What does a modern Java media library needs to be? Part 2 of this series looks at the ideas and capabilities of the current crop, including Java Media Framework, QuickTime for Java, IBM’s MPEG-4 Toolkit, and more. Part 1 set up the premise that the read/write nature of Web 2.0 requires media libraries to offer creative capabilities and not just playback, and argued that Desktop Java needs to offer more ambitious functionality to avoid being rendered irrelevant by webapps, Ajax, and Flash. Part 3 will discuss designs for an ideal Java media library and try to figure out who’ll pay for it.

So, I spent a fair amount of time yesterday and today porting a C example of a QuickTime tween to a QuickTime for Java equivalent. I’d had trouble getting the tween tutorial working in Java, so thought that porting a complete working app was the best option, just to prove it works.

It’s a lot of work getting your head around some of these deeper, darker parts of QuickTime. Not only are they harder to find documentation and sample code for, but they often lack convenient all-in-one API calls, requiring you instead to build up structures of QuickTime “atoms” by yourself. If you’ve read QuickTime for Java: A Developer’s Notebook, you might recognize some of this AtomContainer.insertChild() and Track.setInputMap() stuff from the the material on video effects in chapter 9. It’s hard to understand some of the jargon and the abstract concepts behind it.

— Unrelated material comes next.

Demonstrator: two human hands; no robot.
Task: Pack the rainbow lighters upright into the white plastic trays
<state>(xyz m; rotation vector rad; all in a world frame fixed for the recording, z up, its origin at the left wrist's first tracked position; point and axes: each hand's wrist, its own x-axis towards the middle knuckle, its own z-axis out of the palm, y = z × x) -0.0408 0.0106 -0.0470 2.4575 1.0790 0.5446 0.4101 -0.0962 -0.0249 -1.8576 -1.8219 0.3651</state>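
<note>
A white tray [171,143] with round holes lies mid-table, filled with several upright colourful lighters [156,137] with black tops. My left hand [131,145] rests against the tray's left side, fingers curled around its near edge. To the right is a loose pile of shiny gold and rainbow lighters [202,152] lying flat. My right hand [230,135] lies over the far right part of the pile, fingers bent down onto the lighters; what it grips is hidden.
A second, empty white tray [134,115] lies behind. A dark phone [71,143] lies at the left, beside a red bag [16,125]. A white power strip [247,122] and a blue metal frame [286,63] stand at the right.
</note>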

But it’s a hell of a lot better than doing without!

Comparing the major Java media frameworks available today — and acknowledging up front that none are suitable to address the ambitions I posed in part I — there’s a striking difference between QTJ and the usual default, Sun’s Java Media Framework. I often find it difficult to express how profound the difference is, especially since the casual reader would see little difference in simple examples, except that QTJ tends to require more imports and is less approachable (consider the sample code I wrote for the Wikipedia entries on QTJ and JMF).

So let me try to explain this difference by way of analogy. Imagine you have grown up in some hopelessly backwards, soul-crushing environment. Indiana, perhaps. For your entire young life, the only music you have been exposed to are the various installments of the Kidz Bop series of CD’s. Then, through an event of remarkable fortune and providence, you come across the complete recorded works of The Beatles, The Rolling Stones, The Kinks, and The Who.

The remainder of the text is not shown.